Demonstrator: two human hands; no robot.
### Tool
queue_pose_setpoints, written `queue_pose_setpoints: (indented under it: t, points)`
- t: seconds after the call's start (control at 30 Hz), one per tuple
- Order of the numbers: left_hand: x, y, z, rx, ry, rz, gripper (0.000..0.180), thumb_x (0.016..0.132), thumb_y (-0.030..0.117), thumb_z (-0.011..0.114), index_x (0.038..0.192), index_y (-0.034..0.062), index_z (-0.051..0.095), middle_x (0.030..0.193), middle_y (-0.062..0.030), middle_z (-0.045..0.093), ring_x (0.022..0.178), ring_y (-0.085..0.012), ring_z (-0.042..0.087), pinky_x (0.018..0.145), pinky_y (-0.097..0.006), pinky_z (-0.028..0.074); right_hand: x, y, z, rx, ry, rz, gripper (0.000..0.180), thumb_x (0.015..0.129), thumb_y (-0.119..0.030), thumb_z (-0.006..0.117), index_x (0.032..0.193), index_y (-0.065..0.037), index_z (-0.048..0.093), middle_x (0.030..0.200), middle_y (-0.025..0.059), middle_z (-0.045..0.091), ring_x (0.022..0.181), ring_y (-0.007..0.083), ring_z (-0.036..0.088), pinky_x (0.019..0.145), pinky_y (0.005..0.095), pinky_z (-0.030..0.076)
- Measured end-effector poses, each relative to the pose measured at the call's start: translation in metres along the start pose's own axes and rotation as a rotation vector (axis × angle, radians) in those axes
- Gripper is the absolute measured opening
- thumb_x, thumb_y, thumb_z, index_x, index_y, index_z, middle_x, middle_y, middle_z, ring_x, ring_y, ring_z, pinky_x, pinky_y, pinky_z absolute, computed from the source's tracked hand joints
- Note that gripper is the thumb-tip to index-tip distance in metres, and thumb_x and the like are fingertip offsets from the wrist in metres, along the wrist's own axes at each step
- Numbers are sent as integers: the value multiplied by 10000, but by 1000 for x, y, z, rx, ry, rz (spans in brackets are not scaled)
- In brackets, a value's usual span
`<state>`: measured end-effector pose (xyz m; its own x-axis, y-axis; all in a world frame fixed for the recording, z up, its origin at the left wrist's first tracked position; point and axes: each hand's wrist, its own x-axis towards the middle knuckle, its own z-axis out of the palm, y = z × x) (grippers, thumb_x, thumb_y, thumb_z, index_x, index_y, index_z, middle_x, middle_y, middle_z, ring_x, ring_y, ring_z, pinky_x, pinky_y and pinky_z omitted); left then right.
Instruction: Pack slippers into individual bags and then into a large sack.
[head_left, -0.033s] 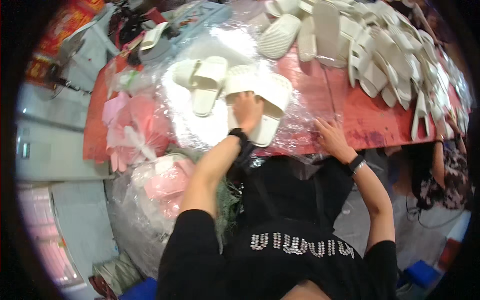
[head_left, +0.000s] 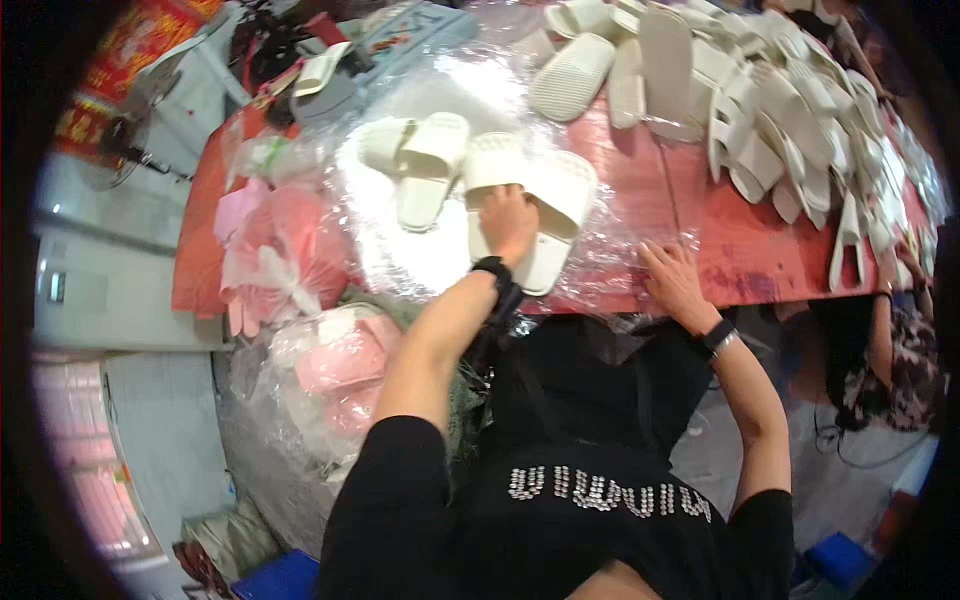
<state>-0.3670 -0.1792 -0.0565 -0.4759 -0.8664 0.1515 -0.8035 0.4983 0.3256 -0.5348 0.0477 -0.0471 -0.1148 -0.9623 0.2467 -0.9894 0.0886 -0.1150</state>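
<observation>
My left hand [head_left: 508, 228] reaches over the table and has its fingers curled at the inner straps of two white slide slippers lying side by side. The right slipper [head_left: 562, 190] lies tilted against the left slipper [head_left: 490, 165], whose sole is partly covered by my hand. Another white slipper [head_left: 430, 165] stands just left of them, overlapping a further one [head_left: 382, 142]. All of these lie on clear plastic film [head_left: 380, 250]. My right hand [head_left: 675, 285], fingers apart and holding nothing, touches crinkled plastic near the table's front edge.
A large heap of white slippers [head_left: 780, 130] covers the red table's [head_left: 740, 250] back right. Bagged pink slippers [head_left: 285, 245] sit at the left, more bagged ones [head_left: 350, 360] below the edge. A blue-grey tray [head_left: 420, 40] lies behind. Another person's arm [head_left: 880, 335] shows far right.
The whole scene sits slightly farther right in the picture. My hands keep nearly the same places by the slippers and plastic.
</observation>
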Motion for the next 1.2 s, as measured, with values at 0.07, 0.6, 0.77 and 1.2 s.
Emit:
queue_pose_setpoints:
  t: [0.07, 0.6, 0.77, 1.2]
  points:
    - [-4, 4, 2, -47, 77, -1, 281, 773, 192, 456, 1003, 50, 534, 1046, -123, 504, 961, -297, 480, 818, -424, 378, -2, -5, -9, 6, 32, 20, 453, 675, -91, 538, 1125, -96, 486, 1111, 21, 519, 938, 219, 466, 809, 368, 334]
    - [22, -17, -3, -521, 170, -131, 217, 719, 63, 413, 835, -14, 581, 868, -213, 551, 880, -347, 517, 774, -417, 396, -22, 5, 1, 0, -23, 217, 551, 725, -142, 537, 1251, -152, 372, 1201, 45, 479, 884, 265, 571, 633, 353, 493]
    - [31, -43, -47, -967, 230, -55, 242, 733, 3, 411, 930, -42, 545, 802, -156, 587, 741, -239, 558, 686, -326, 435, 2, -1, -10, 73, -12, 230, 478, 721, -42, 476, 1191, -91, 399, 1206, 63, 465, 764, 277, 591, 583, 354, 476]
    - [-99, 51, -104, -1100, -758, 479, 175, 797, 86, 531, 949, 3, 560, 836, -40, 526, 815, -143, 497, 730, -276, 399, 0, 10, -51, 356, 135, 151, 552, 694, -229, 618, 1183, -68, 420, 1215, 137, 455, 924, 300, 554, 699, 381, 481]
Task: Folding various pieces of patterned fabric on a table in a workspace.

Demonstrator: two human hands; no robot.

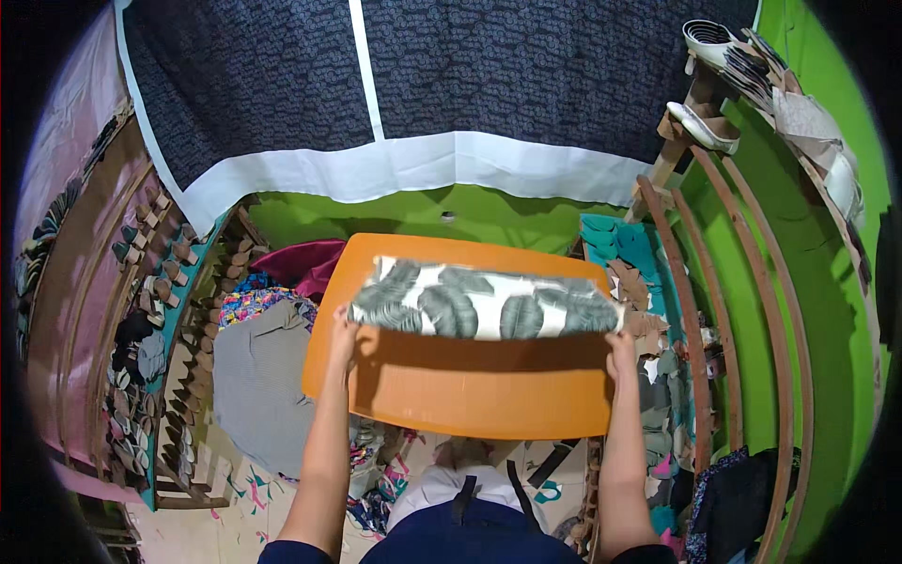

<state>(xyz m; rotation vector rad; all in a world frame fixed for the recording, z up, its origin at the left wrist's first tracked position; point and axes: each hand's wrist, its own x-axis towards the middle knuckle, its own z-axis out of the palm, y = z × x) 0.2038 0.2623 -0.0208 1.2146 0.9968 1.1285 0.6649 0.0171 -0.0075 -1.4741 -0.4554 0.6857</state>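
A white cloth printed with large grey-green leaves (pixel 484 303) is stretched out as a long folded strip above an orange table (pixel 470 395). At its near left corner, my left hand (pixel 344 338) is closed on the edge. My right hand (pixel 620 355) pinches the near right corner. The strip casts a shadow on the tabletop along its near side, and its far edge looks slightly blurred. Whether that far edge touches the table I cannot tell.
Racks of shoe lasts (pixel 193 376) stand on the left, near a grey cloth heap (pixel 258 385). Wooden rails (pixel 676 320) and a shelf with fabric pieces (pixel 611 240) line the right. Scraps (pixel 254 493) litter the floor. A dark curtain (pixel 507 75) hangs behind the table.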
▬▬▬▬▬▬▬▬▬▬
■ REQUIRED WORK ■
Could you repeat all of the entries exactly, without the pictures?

■ SOLUTION ■
Demonstrator: two human hands; no robot.
### Tool
queue_pose_setpoints, written `queue_pose_setpoints: (indented under it: t, points)`
- t: seconds after the call's start (control at 30 Hz), one per tuple
- Order of the numbers: left_hand: x, y, z, rx, ry, rz, gripper (0.000..0.180), thumb_x (0.016..0.132), thumb_y (-0.030..0.117), thumb_z (-0.011..0.114), index_x (0.038..0.192), index_y (-0.034..0.062), index_z (-0.051..0.095), middle_x (0.030..0.193), middle_y (-0.062..0.030), middle_z (-0.045..0.093), ring_x (0.022..0.178), ring_y (-0.085..0.012), ring_z (-0.042..0.087), pinky_x (0.018..0.145), pinky_y (-0.097..0.006), pinky_z (-0.028..0.074); right_hand: x, y, z, rx, ry, rz, gripper (0.000..0.180), thumb_x (0.015..0.129), thumb_y (-0.119..0.030), thumb_z (-0.006..0.117), index_x (0.032..0.193), index_y (-0.065..0.037), index_z (-0.048..0.093), middle_x (0.030..0.200), middle_y (-0.025..0.059), middle_z (-0.045..0.091), ring_x (0.022..0.181), ring_y (-0.007..0.083), ring_z (-0.036..0.088), pinky_x (0.019..0.145), pinky_y (0.005..0.095), pinky_z (-0.030..0.076)
- Measured end-effector poses, each relative to the pose measured at the call's start: translation in metres along the start pose's own axes and rotation as a rotation vector (axis × angle, radians) in those axes
- Gripper is the absolute measured opening
- thumb_x, thumb_y, thumb_z, index_x, index_y, index_z, middle_x, middle_y, middle_z, ring_x, ring_y, ring_z, pinky_x, pinky_y, pinky_z absolute, computed from the source's tracked hand joints
- Note that gripper is the thumb-tip to index-tip distance in metres, and thumb_x and the like are fingertip offsets from the wrist in metres, along the wrist's own axes at each step
- Numbers are sent as integers: the value multiplied by 10000, but by 1000 for x, y, z, rx, ry, rz (spans in brackets are not scaled)
- In brackets, a value's usual span
`<state>`: measured end-effector pose (xyz m; its own x-axis, y-axis; all in a world frame fixed for the recording, z up, its origin at the left wrist's first tracked position; point and axes: each hand's wrist, its own x-axis towards the middle knuckle, its own z-axis out of the palm, y = z × x) (grippers, thumb_x, thumb_y, thumb_z, index_x, index_y, index_z, middle_x, middle_y, middle_z, ring_x, ring_y, ring_z, pinky_x, pinky_y and pinky_z omitted); left then right.
Instruction: Pack slippers into individual bags and then into a large sack.
[head_left, -0.033s] 
[head_left, +0.000s] 
<state>-0.3670 -0.1792 -0.0565 -0.4759 -0.8664 0.1515 -0.8035 0.4983 0.3256 -0.5348 0.0477 -0.0471 -0.1148 -0.9623 0.2467 -0.9894 0.0886 -0.1150</state>
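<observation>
My left hand [head_left: 508, 228] reaches over the table and has its fingers curled at the inner straps of two white slide slippers lying side by side. The right slipper [head_left: 562, 190] lies tilted against the left slipper [head_left: 490, 165], whose sole is partly covered by my hand. Another white slipper [head_left: 430, 165] stands just left of them, overlapping a further one [head_left: 382, 142]. All of these lie on clear plastic film [head_left: 380, 250]. My right hand [head_left: 675, 285], fingers apart and holding nothing, touches crinkled plastic near the table's front edge.
A large heap of white slippers [head_left: 780, 130] covers the red table's [head_left: 740, 250] back right. Bagged pink slippers [head_left: 285, 245] sit at the left, more bagged ones [head_left: 350, 360] below the edge. A blue-grey tray [head_left: 420, 40] lies behind. Another person's arm [head_left: 880, 335] shows far right.
The whole scene sits slightly farther right in the picture. My hands keep nearly the same places by the slippers and plastic.
</observation>
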Motion for the next 1.2 s, as measured, with values at 0.07, 0.6, 0.77 and 1.2 s.
Emit:
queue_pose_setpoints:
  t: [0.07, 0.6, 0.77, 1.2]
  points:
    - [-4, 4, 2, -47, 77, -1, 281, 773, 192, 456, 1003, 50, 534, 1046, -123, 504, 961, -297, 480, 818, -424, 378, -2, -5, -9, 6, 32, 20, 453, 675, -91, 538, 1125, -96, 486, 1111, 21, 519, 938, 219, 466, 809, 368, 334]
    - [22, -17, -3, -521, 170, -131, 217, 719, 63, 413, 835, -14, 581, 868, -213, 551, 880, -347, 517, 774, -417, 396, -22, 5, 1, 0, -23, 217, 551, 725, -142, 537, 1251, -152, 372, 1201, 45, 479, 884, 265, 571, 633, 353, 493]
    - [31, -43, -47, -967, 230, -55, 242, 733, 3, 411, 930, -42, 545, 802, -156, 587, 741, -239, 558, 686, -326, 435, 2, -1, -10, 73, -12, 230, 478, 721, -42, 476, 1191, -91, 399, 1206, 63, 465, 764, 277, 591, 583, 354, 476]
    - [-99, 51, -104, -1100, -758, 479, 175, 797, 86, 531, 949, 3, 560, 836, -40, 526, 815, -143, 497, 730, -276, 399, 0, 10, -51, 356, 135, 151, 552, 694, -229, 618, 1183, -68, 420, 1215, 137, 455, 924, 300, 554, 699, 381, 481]
Task: Folding various pieces of patterned fabric on a table in a workspace.

Demonstrator: two human hands; no robot.


<state>(xyz m; rotation vector rad; all in a world frame fixed for the recording, z up, its origin at the left wrist's first tracked position; point and axes: each hand's wrist, its own x-axis towards the middle knuckle, its own z-axis out of the palm, y = z × x) 0.2038 0.2623 -0.0208 1.2146 0.9968 1.1285 0.6649 0.0171 -0.0075 -1.4741 -0.4554 0.6857</state>
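A white cloth printed with large grey-green leaves (pixel 484 303) is stretched out as a long folded strip above an orange table (pixel 470 395). At its near left corner, my left hand (pixel 344 338) is closed on the edge. My right hand (pixel 620 355) pinches the near right corner. The strip casts a shadow on the tabletop along its near side, and its far edge looks slightly blurred. Whether that far edge touches the table I cannot tell.
Racks of shoe lasts (pixel 193 376) stand on the left, near a grey cloth heap (pixel 258 385). Wooden rails (pixel 676 320) and a shelf with fabric pieces (pixel 611 240) line the right. Scraps (pixel 254 493) litter the floor. A dark curtain (pixel 507 75) hangs behind the table.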

For this exercise, the work is now complete.